Starbucks Anticipates Non-Binding Bids for China Business Within Two Weeks
China has become one of the most important markets for global brands, and Starbucks is no exception. With thousands of stores across the country, Starbucks has grown from a foreign newcomer to a household name. Coffee culture in China is changing fast, with more young people and professionals choosing cafes over instant coffee at home. Recently, they announced that they expect non-binding bids for their China business within the next two weeks. This news has grabbed the attention of investors, competitors, and consumers alike.
We can see why this is significant. Its China operations contribute a large portion of its global revenue. Any changes in ownership or partnerships could reshape the way Starbucks operates in the country. At the same time, China’s coffee market is crowded, with local players like Luckin Coffee pushing aggressive expansion strategies. Understanding why it is opening the door to bids, who might be interested, and what it means for the future is crucial for anyone following the global coffee scene.
This article will explore these questions and provide insight into what Starbucks’ next move could mean for the company and the wider market.
Background: Starbucks in China

Starbucks entered China in 1999, opening its first store in Beijing. Over the years, it expanded rapidly, becoming a significant player in China’s coffee market. By 2024, it operated 7,828 stores across 200+ cities in China, making it the company’s largest market outside the United States. Despite this extensive presence, its revenue from China has been relatively modest, contributing only about 8% to 9% of its global revenue.
Why Starbucks is Considering Bids?
The decision to seek non-binding bids for its China business stems from several challenges. Competition has intensified, with local brands like Luckin Coffee gaining significant market share. Its market share in China has declined from 34% in 2019 to 14% in 2024. Additionally, economic factors and changing consumer preferences have impacted sales.

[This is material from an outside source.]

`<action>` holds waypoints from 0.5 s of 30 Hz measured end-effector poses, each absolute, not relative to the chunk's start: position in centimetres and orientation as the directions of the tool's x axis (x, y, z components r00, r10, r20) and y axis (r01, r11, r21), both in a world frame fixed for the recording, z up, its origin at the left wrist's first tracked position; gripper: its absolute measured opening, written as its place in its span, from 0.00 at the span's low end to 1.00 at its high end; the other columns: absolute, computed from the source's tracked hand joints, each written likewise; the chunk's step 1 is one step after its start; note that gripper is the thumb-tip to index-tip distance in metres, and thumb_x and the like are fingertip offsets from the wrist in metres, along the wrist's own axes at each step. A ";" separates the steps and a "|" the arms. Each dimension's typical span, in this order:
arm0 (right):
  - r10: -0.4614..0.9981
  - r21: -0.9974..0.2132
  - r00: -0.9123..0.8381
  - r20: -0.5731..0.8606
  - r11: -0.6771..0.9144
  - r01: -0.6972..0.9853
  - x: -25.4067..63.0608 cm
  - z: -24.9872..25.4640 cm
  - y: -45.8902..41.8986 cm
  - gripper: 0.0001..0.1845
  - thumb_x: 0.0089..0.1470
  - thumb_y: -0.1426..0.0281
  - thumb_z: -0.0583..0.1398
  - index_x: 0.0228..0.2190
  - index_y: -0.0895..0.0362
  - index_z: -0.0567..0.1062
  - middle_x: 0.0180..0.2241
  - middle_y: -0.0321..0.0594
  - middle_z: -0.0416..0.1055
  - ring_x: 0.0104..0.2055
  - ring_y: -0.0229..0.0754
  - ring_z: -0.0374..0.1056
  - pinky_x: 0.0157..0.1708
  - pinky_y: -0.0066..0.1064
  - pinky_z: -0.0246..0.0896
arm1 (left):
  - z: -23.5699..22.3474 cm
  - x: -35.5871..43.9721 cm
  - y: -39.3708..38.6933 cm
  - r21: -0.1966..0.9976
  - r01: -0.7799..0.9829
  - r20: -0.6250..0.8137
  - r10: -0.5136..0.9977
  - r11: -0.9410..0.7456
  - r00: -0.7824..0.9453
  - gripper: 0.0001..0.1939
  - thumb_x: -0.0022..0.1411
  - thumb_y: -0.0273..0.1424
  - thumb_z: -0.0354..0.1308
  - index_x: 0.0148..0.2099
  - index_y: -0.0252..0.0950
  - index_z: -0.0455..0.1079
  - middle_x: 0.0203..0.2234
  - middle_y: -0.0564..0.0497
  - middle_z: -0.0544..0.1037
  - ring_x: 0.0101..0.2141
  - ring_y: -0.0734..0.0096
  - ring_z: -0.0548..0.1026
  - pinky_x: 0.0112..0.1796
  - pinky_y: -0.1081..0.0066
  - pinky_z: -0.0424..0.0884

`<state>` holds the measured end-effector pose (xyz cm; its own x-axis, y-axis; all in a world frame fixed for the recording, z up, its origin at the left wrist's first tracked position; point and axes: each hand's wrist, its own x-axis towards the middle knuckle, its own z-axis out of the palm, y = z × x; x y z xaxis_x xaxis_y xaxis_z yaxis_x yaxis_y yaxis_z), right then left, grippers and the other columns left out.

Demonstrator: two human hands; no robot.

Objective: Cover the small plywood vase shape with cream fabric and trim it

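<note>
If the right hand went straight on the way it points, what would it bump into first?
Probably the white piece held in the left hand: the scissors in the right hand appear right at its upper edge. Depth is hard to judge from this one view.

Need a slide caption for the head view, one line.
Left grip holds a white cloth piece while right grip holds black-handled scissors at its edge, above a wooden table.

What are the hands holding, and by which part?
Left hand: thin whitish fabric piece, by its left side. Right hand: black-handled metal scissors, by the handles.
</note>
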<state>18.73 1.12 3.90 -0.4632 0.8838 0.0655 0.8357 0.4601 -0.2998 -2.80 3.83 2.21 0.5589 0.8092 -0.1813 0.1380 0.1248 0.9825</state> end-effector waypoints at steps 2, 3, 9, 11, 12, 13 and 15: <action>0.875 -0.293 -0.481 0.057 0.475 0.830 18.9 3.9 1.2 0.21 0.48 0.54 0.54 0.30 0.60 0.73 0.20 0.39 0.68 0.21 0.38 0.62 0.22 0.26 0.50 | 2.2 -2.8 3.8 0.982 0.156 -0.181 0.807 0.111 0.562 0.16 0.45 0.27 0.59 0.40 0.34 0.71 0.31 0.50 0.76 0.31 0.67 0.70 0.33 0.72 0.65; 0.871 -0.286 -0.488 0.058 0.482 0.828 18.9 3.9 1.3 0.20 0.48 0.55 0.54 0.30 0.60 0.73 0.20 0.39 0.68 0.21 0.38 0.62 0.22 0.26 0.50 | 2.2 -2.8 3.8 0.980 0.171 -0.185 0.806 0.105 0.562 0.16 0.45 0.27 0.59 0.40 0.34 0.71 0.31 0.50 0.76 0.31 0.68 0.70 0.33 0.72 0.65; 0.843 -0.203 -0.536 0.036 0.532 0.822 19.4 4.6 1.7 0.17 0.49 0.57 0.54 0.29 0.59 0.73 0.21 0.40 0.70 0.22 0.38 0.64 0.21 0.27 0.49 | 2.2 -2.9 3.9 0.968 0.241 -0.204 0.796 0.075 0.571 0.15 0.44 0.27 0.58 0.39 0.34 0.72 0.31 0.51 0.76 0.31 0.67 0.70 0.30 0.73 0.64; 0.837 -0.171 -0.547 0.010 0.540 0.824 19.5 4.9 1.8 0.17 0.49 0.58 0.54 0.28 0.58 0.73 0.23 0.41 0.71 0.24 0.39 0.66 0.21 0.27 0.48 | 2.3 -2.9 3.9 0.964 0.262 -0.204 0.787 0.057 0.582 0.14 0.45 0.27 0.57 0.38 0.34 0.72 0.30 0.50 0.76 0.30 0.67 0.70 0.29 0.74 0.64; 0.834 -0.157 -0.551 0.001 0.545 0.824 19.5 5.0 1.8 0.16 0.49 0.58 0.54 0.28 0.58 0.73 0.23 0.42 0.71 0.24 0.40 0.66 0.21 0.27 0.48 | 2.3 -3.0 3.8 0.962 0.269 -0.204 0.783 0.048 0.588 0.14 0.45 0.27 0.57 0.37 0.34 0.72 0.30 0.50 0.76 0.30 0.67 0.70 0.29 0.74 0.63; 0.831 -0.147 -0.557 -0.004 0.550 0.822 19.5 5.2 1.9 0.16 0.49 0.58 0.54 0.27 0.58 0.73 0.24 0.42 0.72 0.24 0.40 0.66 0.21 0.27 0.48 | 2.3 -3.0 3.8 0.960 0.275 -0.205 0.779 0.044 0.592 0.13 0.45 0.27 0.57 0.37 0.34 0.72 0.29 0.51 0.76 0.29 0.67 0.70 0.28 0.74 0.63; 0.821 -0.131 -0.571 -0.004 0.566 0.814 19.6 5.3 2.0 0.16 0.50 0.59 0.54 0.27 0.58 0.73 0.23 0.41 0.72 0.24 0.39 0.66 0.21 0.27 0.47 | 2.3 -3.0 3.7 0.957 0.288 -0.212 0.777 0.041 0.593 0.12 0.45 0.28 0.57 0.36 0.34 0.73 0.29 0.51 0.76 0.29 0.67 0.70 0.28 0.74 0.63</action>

In response, they introduced price reductions and localized products to attract customers. However, these measures have had limited success, prompting the company to explore strategic partnerships or partial divestitures to strengthen its position in the market.
The Bidding Process and Potential Suitors

Starbucks has shortlisted several potential bidders, including private equity firms such as Carlyle, EQT, Hillhouse Capital, Primavera Capital, Bain Capital, and KKR, as well as tech giant Tencent. These firms bring diverse expertise and resources, potentially offering strategic advantages to it. The bidding process began in May, with interested parties signing non-disclosure agreements and accessing financial details by July. The final structure and size of the stake to be sold are yet to be determined, indicating ongoing negotiations and considerations.
Impact on Starbucks’ Business Strategy
Engaging in this bidding process could lead to various strategic outcomes for this company. A partnership or partial sale might provide capital infusion, enabling further expansion or technological advancements in China. It could also allow them to focus on other markets while leveraging local expertise in China. However, such a move may also result in a loss of direct control over operations, necessitating careful consideration of brand alignment and operational autonomy.
Broader Implications for the Coffee Market in China
The potential restructuring of Starbucks’ operations in China could have significant implications for the broader coffee market. Local competitors like Luckin Coffee have rapidly expanded, offering lower-priced and tech-savvy alternatives that appeal to Chinese consumers.
A shift in Starbucks’ strategy might intensify competition, leading to further innovations and pricing adjustments across the industry. Additionally, such changes could influence consumer perceptions and preferences, affecting market dynamics.
Investor and Market Reactions

Investors are closely monitoring the developments surrounding Starbucks’ China business. The potential sale or partnership could impact Starbucks’ valuation and stock performance. Analysts are evaluating the long-term effects on the company’s growth prospects and market positioning. The involvement of prominent private equity firms and tech companies in the bidding process underscores the strategic importance of the Chinese market and the potential value of Starbucks’ operations there.
Challenges and Risks
Several challenges and risks accompany Starbucks’ considerations regarding its China business. Regulatory complexities and political factors in China could affect the feasibility and structure of any deal. Cultural differences and consumer behavior variations may pose integration challenges for potential partners. Additionally, maintaining brand identity and operational standards while adjusting to new ownership structures requires careful planning and execution.
Wrap Up
The exploration of non-binding bids for its China business marks a pivotal moment in the company’s global strategy. While the Chinese market remains crucial for Starbucks’ growth, the evolving competitive landscape and economic factors necessitate adaptive approaches. The outcome of this bidding process will likely shape its future in China and could serve as a case study for other multinational companies navigating similar challenges in foreign markets.
Frequently Asked Questions (FAQs)
Starbucks’ “Back to Starbucks” strategy, launched in early 2025, focuses on enhancing in-store experiences, reducing wait times, and simplifying the menu to improve quality and customer satisfaction.
Analysts predict its stock price could reach approximately $90.11 by the end of 2025, reflecting modest growth amid ongoing brand revitalization efforts.
Starbucks aims to restore its brand by focusing on quality coffee, enhancing customer experiences, and simplifying operations to strengthen its position in the competitive coffee market.
Disclaimer:
This is for informational purposes only and does not constitute financial advice. Always do your research.